I've tried to figure out why this is so, and it seems to me to be primarily a result of two things--the natural interests of current whales and a justified paranoia over rewarding spam or faked posts. The material that is most consistently rewarded is either of great interest to current whales or is material that cannot easily be plagiarized, faked, or spammed. Material that isn't easily faked or spammed is often either long-winded or highly personal in nature. By contrast, photos, short stories, travel blogs and third party links are easily faked or spammed and so are often overlooked by whales in an abundance of caution.
While this aversion to potentially faked posts and spam is understandable, it does limit the platform's usefulness and appeal to broader audiences and certain types of bloggers. For instance, some of the more popular Internet bloggers--like Matt Drudge or "Instapundit" Glenn Reynolds--do little more than identify and link to very interesting third party articles, photos and stories--perhaps writing a short but witty and insightful headline or comment as an introduction to them. Drudge is probably the world's greatest headline writer!
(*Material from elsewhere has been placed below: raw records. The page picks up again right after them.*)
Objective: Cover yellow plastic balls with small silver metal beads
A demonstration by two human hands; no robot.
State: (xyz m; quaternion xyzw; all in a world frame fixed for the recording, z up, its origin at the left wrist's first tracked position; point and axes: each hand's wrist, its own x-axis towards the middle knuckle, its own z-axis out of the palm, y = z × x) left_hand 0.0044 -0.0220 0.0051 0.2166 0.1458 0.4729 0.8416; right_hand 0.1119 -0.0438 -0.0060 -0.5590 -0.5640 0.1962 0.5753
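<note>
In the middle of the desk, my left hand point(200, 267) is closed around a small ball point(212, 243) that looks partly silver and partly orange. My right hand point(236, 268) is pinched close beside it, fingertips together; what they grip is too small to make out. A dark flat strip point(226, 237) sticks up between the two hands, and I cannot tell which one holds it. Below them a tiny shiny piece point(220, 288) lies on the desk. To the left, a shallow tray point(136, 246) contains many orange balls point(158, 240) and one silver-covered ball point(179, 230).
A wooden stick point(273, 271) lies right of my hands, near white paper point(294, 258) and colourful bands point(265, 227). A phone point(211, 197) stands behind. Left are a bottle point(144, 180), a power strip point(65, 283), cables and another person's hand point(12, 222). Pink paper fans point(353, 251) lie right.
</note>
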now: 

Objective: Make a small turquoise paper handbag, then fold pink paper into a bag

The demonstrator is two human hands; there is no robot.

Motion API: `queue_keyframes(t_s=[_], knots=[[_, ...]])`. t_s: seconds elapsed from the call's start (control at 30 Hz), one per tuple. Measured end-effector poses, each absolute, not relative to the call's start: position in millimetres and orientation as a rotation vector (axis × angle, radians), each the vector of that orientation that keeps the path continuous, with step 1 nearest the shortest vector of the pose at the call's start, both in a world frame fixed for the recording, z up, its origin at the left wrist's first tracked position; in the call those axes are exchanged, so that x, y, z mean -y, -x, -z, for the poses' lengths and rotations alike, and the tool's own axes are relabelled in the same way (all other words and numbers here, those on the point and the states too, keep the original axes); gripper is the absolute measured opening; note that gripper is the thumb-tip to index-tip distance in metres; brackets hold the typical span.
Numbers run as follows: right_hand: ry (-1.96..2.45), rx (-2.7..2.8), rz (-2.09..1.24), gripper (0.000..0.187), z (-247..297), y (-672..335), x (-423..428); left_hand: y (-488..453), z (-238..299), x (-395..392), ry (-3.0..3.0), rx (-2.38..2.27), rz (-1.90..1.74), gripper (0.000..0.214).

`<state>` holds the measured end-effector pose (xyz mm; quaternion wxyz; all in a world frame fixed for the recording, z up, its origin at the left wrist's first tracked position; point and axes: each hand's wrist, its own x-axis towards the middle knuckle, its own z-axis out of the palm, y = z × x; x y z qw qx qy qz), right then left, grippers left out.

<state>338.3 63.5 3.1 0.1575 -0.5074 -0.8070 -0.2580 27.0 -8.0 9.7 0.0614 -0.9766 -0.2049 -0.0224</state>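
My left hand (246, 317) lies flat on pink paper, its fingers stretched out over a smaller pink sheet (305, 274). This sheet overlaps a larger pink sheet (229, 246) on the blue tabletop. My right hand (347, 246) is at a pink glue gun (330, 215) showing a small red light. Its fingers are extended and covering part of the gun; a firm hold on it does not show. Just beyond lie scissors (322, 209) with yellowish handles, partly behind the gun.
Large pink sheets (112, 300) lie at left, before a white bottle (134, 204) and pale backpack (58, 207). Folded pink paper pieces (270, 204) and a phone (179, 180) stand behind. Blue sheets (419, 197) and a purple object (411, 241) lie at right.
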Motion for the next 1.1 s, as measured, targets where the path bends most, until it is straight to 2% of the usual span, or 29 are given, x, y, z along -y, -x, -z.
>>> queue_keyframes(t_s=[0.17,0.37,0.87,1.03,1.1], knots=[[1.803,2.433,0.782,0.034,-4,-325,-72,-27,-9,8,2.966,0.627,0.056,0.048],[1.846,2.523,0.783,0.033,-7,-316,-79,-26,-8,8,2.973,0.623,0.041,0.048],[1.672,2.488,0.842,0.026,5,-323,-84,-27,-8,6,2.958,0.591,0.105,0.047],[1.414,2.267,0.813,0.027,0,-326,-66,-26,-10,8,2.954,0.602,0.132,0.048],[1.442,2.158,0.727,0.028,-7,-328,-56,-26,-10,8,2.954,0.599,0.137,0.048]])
Bloggers like Matt Drudge and Glenn Reynolds have huge audiences. They provide a valuable service by essentially curating the Internet for us and by providing insightful but often very short commentary on the items they find. And yet, were they to launch their blog for the first time on Steemit today, their value would mostly be overlooked.
I want Steemit to be the Internet home of the next Matt Drudge or the next Instapundit, and I think you probably do too. If that's going to happen, then we better find a way to vet and reward their type of content, including links to third-party articles and resources. Suggestions are welcome, but in the meantime I'd advise a little less skepticism over quality posts from known personalities around here.
What is Drudge's current monetization model for his aggregation and web curating service? (I have never used Drudge, so I don't know)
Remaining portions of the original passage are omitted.